**Task goal:** With the records below as input, work out how many lines include the word "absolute". Give only the number.

**Records shown:**

========================================

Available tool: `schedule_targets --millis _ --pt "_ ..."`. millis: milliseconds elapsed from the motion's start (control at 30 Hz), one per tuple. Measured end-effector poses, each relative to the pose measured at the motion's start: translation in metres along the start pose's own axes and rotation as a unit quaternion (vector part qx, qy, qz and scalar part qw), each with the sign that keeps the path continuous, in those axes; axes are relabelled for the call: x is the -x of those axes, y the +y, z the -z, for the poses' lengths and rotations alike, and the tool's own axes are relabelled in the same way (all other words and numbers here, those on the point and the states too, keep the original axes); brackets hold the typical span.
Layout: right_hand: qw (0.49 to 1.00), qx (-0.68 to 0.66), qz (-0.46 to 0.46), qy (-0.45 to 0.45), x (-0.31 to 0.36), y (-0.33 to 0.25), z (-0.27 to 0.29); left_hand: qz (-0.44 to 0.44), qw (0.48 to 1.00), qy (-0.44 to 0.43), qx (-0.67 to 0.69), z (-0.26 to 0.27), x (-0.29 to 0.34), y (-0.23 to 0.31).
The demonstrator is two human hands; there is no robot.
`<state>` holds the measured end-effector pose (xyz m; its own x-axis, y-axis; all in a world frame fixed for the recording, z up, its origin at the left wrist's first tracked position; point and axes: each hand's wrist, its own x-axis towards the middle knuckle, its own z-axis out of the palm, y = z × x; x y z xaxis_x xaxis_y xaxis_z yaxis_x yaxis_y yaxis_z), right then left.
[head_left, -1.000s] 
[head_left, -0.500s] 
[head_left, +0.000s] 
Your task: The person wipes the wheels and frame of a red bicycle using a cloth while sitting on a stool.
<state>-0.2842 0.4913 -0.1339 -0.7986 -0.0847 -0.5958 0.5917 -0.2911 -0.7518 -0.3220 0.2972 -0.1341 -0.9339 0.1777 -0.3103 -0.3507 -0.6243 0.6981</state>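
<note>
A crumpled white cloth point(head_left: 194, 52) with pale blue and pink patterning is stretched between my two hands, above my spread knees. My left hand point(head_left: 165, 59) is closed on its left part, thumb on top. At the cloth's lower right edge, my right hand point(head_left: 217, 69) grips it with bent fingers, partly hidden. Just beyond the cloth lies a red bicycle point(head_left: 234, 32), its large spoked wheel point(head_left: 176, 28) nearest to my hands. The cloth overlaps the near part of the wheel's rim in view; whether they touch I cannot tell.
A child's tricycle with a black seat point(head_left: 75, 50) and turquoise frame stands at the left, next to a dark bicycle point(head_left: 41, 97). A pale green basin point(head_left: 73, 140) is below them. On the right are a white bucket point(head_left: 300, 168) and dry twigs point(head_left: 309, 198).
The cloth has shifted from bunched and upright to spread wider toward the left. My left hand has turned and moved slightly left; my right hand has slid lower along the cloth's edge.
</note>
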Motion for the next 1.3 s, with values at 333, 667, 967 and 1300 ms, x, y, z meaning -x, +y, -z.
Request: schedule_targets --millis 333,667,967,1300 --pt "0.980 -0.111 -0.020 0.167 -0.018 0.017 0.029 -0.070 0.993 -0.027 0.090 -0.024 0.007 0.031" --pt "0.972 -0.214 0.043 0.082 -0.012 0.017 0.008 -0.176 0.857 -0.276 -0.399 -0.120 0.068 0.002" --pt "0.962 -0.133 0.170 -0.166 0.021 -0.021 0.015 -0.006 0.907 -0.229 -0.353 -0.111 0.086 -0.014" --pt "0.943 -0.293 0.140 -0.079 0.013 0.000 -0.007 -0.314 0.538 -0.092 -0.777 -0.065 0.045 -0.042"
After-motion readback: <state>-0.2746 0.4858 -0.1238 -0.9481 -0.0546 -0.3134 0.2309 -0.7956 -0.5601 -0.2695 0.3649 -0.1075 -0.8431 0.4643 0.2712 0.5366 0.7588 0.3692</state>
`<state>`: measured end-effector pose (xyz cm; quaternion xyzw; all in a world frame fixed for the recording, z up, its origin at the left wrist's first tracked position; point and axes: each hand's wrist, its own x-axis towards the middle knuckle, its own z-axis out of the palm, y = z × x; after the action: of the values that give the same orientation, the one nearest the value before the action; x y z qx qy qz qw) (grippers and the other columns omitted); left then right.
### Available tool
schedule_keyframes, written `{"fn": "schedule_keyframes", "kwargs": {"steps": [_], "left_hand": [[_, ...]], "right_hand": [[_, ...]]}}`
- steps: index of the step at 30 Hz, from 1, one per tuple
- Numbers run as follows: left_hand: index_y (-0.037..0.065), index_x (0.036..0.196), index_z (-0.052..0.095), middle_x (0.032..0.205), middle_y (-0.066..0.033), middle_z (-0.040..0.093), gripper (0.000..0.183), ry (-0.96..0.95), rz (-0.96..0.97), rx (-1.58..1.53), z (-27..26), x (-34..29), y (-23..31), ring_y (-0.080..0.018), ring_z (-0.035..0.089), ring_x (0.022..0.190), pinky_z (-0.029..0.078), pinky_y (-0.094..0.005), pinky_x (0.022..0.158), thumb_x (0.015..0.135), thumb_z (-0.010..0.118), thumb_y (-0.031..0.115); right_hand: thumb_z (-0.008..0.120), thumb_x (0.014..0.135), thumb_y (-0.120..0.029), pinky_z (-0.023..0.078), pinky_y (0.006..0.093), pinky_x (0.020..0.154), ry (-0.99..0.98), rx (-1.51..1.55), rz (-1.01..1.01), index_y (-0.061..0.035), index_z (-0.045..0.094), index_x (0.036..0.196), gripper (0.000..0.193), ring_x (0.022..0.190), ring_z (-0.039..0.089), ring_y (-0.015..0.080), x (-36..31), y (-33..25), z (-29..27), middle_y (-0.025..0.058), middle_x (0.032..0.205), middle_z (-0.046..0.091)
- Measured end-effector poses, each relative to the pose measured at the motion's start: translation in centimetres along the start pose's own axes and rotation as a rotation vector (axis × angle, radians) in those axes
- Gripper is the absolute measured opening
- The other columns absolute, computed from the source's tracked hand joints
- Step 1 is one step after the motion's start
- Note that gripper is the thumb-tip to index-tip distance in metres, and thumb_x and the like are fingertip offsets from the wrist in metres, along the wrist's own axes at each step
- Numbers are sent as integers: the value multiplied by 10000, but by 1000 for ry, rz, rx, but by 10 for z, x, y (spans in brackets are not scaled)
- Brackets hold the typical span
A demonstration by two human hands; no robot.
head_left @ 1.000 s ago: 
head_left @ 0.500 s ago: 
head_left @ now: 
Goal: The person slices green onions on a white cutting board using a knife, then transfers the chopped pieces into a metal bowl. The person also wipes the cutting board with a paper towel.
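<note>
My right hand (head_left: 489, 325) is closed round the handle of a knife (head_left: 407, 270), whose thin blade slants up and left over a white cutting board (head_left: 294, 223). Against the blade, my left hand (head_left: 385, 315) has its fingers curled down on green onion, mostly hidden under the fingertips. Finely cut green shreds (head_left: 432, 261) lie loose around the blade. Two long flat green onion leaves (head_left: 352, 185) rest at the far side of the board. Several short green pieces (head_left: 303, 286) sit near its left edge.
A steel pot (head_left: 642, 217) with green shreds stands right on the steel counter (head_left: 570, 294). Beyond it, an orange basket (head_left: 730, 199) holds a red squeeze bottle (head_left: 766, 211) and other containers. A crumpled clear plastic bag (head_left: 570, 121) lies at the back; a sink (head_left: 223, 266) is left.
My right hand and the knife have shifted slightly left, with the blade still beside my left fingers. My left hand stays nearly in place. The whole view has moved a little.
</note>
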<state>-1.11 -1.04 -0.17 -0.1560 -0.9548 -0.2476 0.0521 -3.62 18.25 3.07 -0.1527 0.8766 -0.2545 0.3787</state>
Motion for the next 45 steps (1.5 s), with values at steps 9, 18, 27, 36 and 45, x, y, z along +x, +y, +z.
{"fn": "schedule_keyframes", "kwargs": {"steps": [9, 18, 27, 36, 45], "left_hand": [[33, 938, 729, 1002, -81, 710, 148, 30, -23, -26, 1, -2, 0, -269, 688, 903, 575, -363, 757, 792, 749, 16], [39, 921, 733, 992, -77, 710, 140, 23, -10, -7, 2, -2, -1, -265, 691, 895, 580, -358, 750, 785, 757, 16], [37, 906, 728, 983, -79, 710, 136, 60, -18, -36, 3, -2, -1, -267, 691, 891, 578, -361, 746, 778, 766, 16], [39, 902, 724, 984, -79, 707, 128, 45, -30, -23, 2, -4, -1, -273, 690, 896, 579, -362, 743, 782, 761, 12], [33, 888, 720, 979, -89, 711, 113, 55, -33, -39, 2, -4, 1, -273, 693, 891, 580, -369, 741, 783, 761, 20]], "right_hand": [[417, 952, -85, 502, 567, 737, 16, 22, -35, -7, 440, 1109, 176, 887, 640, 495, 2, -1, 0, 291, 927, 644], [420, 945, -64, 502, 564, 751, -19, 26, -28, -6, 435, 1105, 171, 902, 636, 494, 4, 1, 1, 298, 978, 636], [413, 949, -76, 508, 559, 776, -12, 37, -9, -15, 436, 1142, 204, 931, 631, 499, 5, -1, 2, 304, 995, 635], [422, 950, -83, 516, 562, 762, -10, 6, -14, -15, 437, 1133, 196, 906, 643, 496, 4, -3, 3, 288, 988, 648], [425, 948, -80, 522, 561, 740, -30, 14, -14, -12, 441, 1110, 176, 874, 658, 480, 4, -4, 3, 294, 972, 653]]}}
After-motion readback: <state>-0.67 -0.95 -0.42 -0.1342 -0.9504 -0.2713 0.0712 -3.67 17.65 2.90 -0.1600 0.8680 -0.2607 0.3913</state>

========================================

**Solution to the problem:** 2